リオンは素早くナイフを抜き、オークの喉を切り裂いた。
オークは倒れ、動かなくなった。
「大丈夫か、ルーク」
リオンが心配そうに俺を見た。
「ああ、ごめん。ちょっとボーッとしてた」
「疲れてるんだ。無理するな」
リオンは優しく言った。
だが、その目は恐怖に満ちていた。
### 8
村に戻ると、村人たちは大喜びだった。
「やりましたね、勇者様!」
「これで安心して暮らせます!」
みんなが俺を讃える。俺は笑顔を作ったが、心は重かった。
その夜、俺は一人で考え込んでいた。
あの声は何だったのか。オークが「助けて」と言った気がした。そして、あの顔。人間の顔。
いや、幻覚だ。
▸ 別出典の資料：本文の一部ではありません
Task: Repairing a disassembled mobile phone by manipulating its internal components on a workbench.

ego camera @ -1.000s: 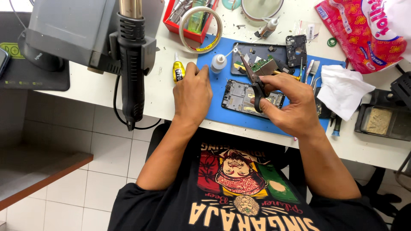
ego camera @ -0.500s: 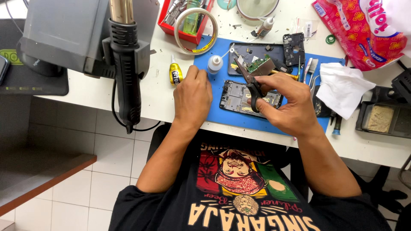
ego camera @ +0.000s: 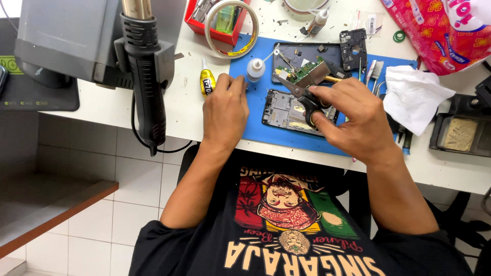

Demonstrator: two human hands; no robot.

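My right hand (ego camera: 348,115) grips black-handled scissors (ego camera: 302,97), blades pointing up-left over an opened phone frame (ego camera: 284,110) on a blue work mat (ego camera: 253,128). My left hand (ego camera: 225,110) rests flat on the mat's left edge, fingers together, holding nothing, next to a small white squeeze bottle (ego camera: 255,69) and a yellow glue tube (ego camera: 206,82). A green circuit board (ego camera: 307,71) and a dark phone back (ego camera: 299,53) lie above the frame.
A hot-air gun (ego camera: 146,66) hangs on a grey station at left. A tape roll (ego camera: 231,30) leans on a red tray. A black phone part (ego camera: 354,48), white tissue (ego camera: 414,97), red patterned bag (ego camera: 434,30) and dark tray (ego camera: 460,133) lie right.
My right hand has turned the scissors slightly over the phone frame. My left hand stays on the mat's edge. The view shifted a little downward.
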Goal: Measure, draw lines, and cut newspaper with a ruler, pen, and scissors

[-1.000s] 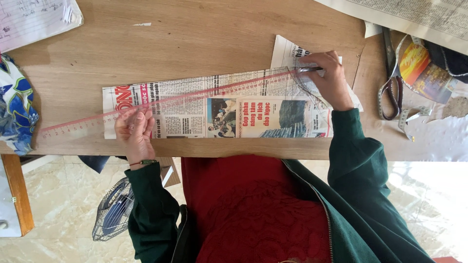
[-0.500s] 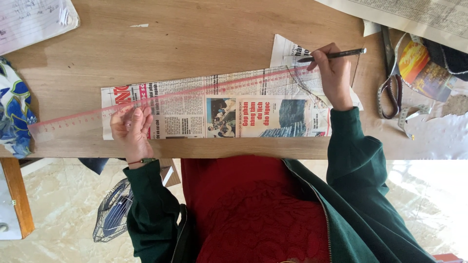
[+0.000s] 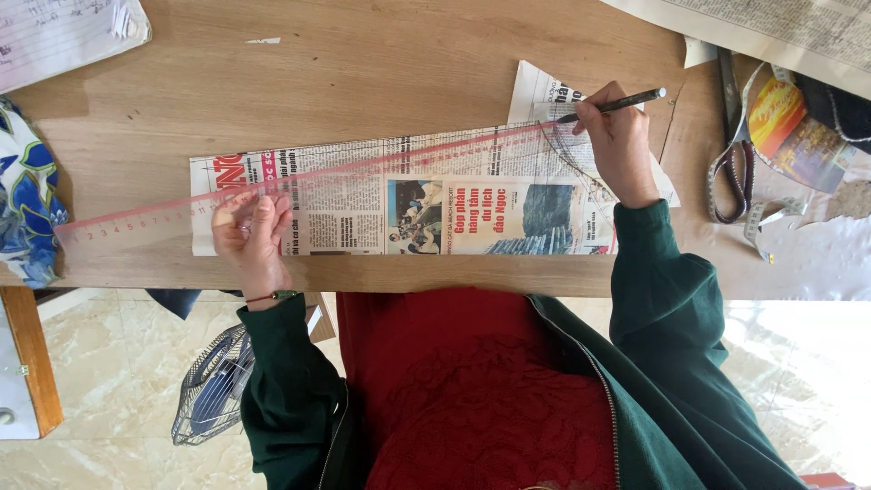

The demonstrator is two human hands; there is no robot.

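Over at the left edge of the table (image 3: 363, 73), a blue patterned cloth (image 3: 27, 195) hangs partly off the side, and the pink see-through ruler (image 3: 299, 177) starts just beside it, slanting up across the folded newspaper (image 3: 435, 204) toward the far right. My left hand (image 3: 252, 238) is pressing down flat on the ruler near the newspaper's left end, fingers spread on it, not wrapped around anything. The newspaper lies along the near edge of the table, right in front of me. At its right end my right hand (image 3: 617, 145) is clenched around a dark pen (image 3: 615, 104), tip down at the ruler's upper end where curved lines are drawn on the paper. Further right, near the table's right edge, lie scissors (image 3: 730, 172) and a measuring tape (image 3: 767, 218).
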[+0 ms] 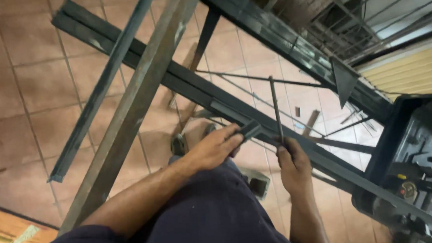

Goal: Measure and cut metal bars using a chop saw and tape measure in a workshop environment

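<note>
My left hand (217,147) grips a short dark piece of metal bar (249,129) and presses it against the long dark steel frame rail (184,83), which runs diagonally across the view. Just to its right, my right hand (292,164) is closed around the lower end of a thin metal rod (275,108). The rod stands nearly upright and crosses the rail. My hands are about a hand's width apart, both at the rail.
A rusty square tube (131,111) and a dark angle bar (101,88) lean across the left. At the right edge stands a black machine (414,150). Thin rods and scraps lie on the terracotta tile floor (22,97). My shoe (179,144) shows below the rail.
</note>
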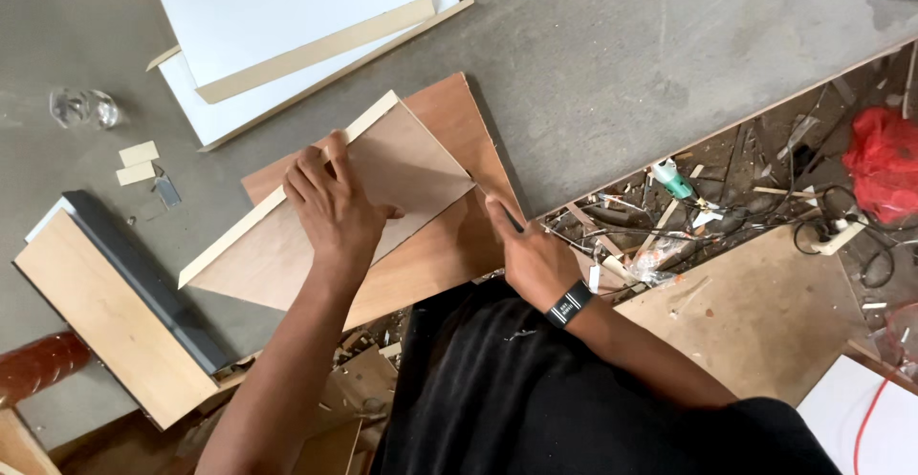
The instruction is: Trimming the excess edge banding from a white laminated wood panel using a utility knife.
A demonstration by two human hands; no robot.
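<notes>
A pale plywood panel (382, 198) is pressed flat beneath the left hand (330, 203), whose fingers are spread over its upper edge. It is laid across a darker brown board (449, 246) near the bench's (593, 64) front edge. A thin dark tool (499, 205) is pinched in the right hand (531, 255), its tip set at the panel's right corner. White boards (287, 16) are stacked toward the far edge, a tan board with a dark strip (115, 303) toward the left edge. Scraps are strewn on the floor (746, 207) beyond.
</notes>
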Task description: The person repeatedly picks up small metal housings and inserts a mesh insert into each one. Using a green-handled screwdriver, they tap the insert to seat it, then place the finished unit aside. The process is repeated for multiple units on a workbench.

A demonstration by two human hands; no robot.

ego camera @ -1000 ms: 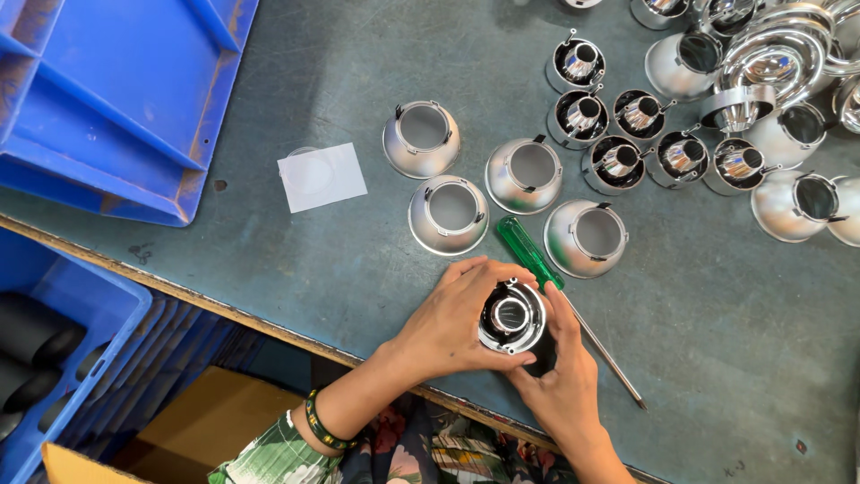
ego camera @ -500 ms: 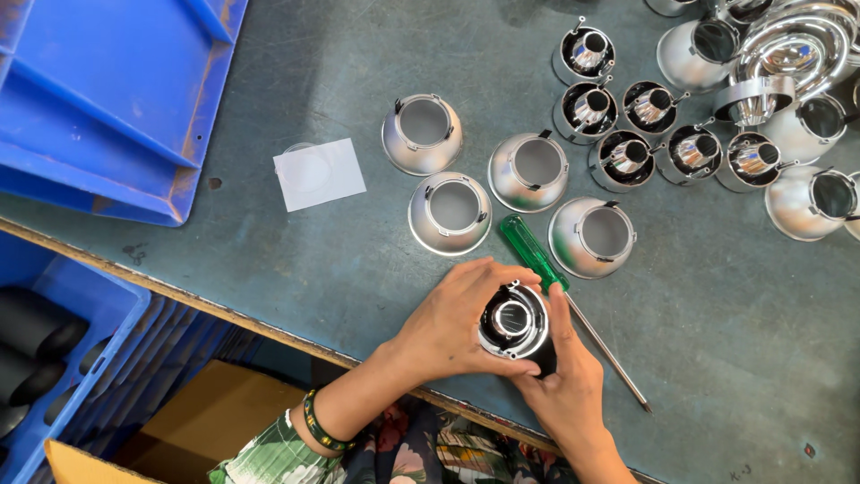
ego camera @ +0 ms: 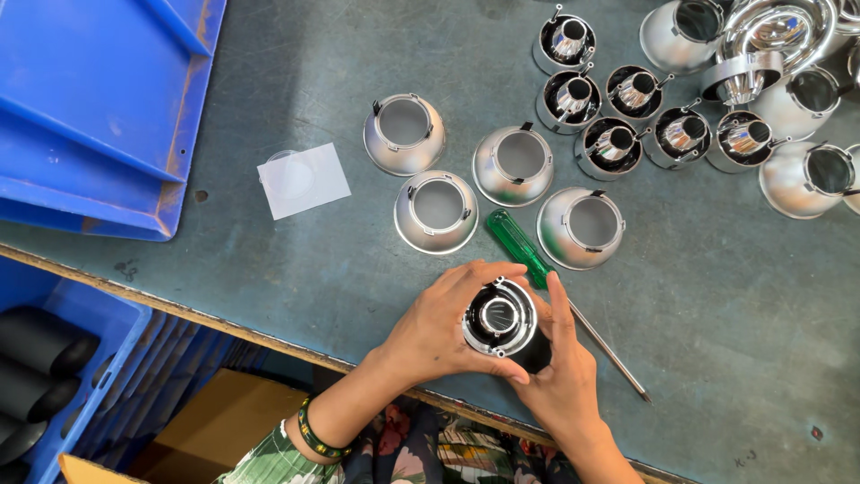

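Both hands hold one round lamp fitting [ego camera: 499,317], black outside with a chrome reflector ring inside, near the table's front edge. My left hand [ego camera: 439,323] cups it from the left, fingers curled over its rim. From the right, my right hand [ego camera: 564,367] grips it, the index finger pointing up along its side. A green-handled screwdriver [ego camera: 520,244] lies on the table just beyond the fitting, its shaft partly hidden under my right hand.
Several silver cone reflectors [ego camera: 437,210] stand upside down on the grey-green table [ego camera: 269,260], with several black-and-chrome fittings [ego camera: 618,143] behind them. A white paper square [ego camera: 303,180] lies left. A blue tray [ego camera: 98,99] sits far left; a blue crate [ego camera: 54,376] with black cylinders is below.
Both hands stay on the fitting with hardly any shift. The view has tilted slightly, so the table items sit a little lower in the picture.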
疲れているんだ。
「ルーク」
リオンが部屋に入ってきた。
「ああ、リオン」
「今日の戦い、お疲れ様」
リオンは俺の隣に座った。
「なあ、リオン」
「ん?」
「俺、さっき変なもの見た気がするんだ」
「変なもの?」
「オークが、人間の顔をしてた気がして……」
リオンの表情が強張った。
「気のせいだよ」
「でも……」
「ルーク、お前は疲れてるんだ。魔物は魔物。人間じゃない。そんなこと、あるわけないだろ」
リオンは強い口調で言った。
「そう、だよな」
「ああ。今日はもう寝ろ。明日も旅は続くんだから」
リオンは立ち上がった。
「リオン」
「なに?」
「お前、何か隠してないか?」
リオンは背を向けたまま、動かなかった。
「隠してることなんて、ないよ」
その声は震えていた。
「本当に?」
「ああ、本当だ。おやすみ、ルーク」
リオンは部屋を出ていった。
俺は一人、暗闇の中で考え続けた。
何かがおかしい。世界が、仲間が、そして自分自身が。
だが、それが何なのか、まだわからない。